▶ **Activity**
Could you reproduce, word for word, everything below from the line containing "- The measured" down to the line containing "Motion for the", with both of those lines included and no others?

▶ **Data block**
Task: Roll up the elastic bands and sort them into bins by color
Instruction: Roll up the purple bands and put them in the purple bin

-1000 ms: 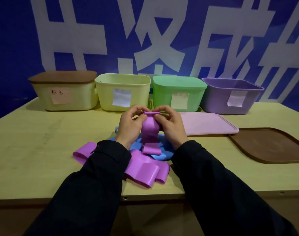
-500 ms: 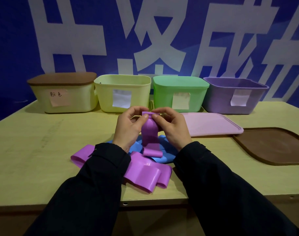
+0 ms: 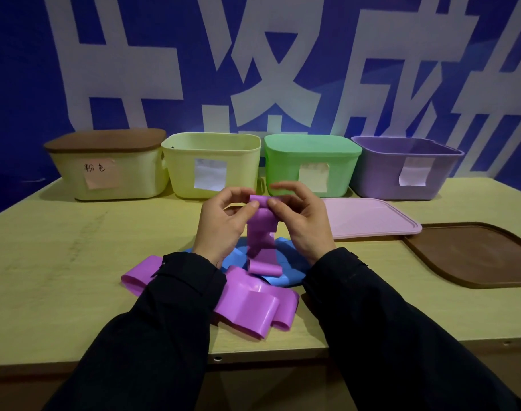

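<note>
My left hand [image 3: 223,221] and my right hand [image 3: 300,218] pinch the top end of a purple elastic band [image 3: 260,232] above the table's middle. The band's top is curled into a small roll between my fingertips, and its tail hangs down with a curled end. Under it lies a blue band [image 3: 288,268] and more purple bands [image 3: 247,304] near the front edge. Four bins stand in a row at the back: a cream bin with a brown lid [image 3: 111,167], an open yellow bin [image 3: 211,164], a green lidded bin [image 3: 312,164] and an open purple bin [image 3: 407,167].
A pink lid [image 3: 368,218] lies flat on the table right of my hands. A brown lid [image 3: 475,253] lies beyond it at the far right. Each bin bears a paper label. A blue wall with white characters rises behind the bins.
The hands stay in the same place while the fingers shift on the top of the purple band; the hanging tail looks slightly shorter.
</note>
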Available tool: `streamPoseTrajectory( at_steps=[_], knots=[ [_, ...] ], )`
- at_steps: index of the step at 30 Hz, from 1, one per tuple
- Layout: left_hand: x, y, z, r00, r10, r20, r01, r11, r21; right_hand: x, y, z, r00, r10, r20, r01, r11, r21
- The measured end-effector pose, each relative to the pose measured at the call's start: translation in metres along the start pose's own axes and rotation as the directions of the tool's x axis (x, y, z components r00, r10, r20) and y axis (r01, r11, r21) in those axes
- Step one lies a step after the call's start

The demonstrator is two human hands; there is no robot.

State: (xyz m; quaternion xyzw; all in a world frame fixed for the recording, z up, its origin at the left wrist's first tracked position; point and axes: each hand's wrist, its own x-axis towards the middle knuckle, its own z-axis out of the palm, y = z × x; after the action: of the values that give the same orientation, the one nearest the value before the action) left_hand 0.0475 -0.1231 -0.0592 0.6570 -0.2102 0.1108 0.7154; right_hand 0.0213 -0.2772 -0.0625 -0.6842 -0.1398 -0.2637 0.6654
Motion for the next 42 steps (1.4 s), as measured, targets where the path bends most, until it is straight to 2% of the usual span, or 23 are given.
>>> streamPoseTrajectory(
  at_steps=[3,6,9,18,24,26,30,33,35,36,38,40,42],
  knots=[
    [0.000,0.002,-0.001,0.999,0.030,0.019,-0.030,0.999,0.019,0.000,0.000,-0.001,0.999,0.042,-0.011,-0.042,0.998,0.042],
    [0.001,0.003,-0.003,0.999,0.044,0.025,-0.044,0.999,0.006,0.001,0.001,-0.001,0.997,0.071,0.034,-0.069,0.996,-0.060],
    [0.001,0.003,-0.004,0.999,0.029,0.016,-0.029,1.000,-0.001,0.000,0.001,0.000,0.993,0.104,0.053,-0.102,0.994,-0.037],
    [0.000,0.003,-0.001,1.000,0.012,0.010,-0.012,1.000,-0.019,0.001,0.001,-0.001,1.000,0.009,0.011,-0.008,0.995,-0.095],
    [0.000,0.003,-0.004,0.998,0.031,0.053,-0.031,0.999,-0.014,0.001,0.003,-0.001,0.997,0.053,0.056,-0.048,0.996,-0.079],
    [0.000,0.003,-0.002,0.998,0.049,0.045,-0.050,0.999,0.015,0.001,0.003,0.000,0.999,0.024,0.035,-0.021,0.994,-0.105],
    [-0.003,0.003,0.001,0.988,0.128,-0.084,-0.119,0.987,0.110,0.005,-0.005,0.001,0.988,-0.129,-0.090,0.105,0.966,-0.238],
    [-0.002,0.005,0.002,0.998,0.000,-0.068,0.002,0.999,0.040,0.003,-0.012,0.010,0.943,-0.331,-0.047,0.285,0.870,-0.402],
    [-0.001,0.009,0.004,0.994,-0.104,-0.038,0.097,0.985,-0.143,-0.002,-0.012,0.017,0.919,-0.395,0.007,0.347,0.799,-0.490],
    [0.000,0.011,0.003,0.991,-0.133,-0.023,0.125,0.965,-0.230,-0.006,-0.012,0.021,0.912,-0.409,0.039,0.365,0.764,-0.532],
    [0.002,0.011,0.001,0.990,-0.137,0.012,0.135,0.945,-0.298,-0.008,-0.014,0.022,0.902,-0.419,0.107,0.404,0.728,-0.554],
    [0.002,0.008,-0.003,0.994,-0.100,0.034,0.106,0.963,-0.249,-0.003,-0.019,0.015,0.905,-0.408,0.118,0.404,0.742,-0.535],
    [0.002,0.008,-0.005,0.996,-0.039,0.081,0.050,0.990,-0.135,0.010,-0.025,0.009,0.941,-0.316,0.119,0.332,0.806,-0.490]
  ],
)
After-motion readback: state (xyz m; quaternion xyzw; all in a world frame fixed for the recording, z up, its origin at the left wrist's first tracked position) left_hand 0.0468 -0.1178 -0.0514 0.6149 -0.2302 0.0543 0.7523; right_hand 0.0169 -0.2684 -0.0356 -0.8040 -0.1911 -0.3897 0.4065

▶ **Output for this task**
- The measured end-effector pose, each relative to the pose measured at the call's start: translation in metres along the start pose's own axes and rotation as the directions of the tool's x axis (x, y, z components r00, r10, r20) and y axis (r01, r11, r21) in those axes
- Step one lies a step after the call's start

The demonstrator is two human hands; there is no robot.

State: (xyz m; quaternion xyzw; all in a world frame fixed for the recording, z up, its origin at the left wrist's first tracked position; point and axes: each hand's wrist, its own x-axis towards the middle knuckle, its own z-axis out of the palm, y = z × x; after the action: of the values that give the same orientation, the one nearest the value before the action) left_hand 0.0475 -0.1231 -0.0592 0.6570 -0.2102 0.1108 0.7154; right_hand 0.0213 -0.2772 -0.0625 -0.6842 -0.1398 -0.2637 0.6654
Motion for the next 42 steps (1.4 s), as measured, targets where the path bends most, until it is straight to 2% of the usual span, or 23 are given.

The given output is complete.